(TASK DETAILS):
Transcribe exactly everything in the data below from the line containing "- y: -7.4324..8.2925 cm" down to the line containing "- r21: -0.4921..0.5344", both lines included and nothing further.

━━ PROVIDED MATERIAL

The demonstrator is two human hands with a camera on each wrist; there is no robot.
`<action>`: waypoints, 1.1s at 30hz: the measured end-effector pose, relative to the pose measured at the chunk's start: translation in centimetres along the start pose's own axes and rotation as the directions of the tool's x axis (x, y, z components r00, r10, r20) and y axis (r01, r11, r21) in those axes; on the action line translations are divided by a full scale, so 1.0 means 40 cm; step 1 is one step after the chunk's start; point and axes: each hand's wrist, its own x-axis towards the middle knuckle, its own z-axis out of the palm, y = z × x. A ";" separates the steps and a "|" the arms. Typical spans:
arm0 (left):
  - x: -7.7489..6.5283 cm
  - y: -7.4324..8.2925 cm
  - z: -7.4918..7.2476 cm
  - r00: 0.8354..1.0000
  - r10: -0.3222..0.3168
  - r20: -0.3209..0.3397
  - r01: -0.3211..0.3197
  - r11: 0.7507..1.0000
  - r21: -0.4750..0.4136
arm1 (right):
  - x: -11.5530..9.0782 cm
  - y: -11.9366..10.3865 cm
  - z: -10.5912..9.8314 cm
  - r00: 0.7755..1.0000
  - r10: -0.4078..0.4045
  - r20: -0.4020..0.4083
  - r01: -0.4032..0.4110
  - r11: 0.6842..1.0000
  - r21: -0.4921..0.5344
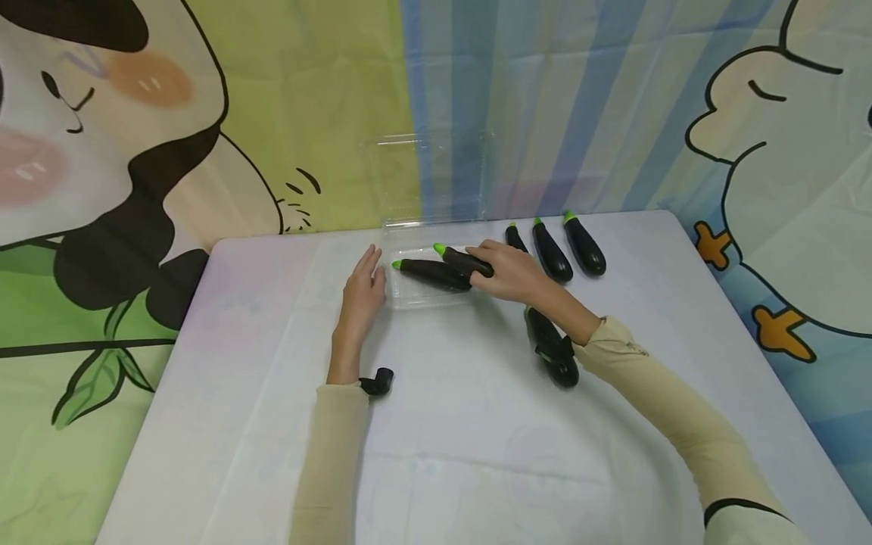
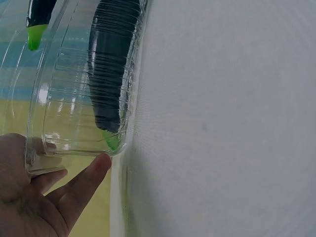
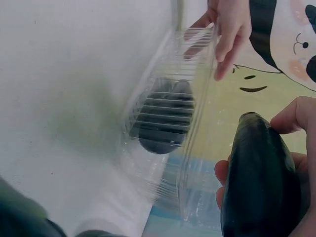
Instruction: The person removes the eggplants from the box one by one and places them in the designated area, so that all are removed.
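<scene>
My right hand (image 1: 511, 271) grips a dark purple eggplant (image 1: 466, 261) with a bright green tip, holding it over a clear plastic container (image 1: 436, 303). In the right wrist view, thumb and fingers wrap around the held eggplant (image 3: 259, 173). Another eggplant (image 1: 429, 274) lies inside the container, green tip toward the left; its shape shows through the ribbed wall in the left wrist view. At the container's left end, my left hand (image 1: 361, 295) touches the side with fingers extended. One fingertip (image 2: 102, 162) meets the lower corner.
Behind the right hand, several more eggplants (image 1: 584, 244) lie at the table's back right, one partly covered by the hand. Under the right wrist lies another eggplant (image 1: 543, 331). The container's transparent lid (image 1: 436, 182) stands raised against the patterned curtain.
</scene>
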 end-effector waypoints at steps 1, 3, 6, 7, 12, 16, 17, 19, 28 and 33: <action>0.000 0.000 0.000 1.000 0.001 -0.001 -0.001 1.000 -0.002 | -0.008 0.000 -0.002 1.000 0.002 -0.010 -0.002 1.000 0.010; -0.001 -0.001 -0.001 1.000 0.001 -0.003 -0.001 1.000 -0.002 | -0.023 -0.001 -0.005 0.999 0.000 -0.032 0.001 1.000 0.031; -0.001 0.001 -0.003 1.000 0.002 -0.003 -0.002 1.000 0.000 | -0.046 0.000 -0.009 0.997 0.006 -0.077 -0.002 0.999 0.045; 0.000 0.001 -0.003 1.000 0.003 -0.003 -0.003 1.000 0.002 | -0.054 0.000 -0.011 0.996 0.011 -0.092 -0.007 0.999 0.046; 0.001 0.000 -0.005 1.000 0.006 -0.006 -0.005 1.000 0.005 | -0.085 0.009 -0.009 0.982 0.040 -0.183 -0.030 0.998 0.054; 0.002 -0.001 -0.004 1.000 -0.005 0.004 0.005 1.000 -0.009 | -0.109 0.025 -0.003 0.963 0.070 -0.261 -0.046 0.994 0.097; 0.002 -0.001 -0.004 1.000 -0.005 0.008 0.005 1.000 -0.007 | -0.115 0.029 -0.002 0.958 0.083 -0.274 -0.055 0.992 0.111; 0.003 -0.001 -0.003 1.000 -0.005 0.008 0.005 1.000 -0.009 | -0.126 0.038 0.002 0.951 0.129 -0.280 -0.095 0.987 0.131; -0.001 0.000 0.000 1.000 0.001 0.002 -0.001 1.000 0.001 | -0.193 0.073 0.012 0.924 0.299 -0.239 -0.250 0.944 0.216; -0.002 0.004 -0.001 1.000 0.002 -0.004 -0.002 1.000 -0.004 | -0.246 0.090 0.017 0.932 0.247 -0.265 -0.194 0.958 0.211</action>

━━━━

(COMPLETED TASK):
  - y: -7.4324..8.2925 cm
  - z: -7.4918..7.2476 cm
  - r00: 0.8354..1.0000
  - r10: -0.3222..0.3168
  - r20: -0.3209..0.3397
  - r01: -0.3211..0.3197
  - r11: 0.7507..1.0000
  - r21: -0.4750..0.4136
arm1 (right):
  - x: -11.5530..9.0782 cm
  - y: -11.9366..10.3865 cm
  - z: -10.5912..9.8314 cm
  - r00: 0.7755..1.0000
  - r10: -0.4078..0.4045
  - r20: -0.4020..0.4083
  - r01: -0.4032..0.4110
  - r11: 0.6842..1.0000
  - r21: -0.4921..0.5344

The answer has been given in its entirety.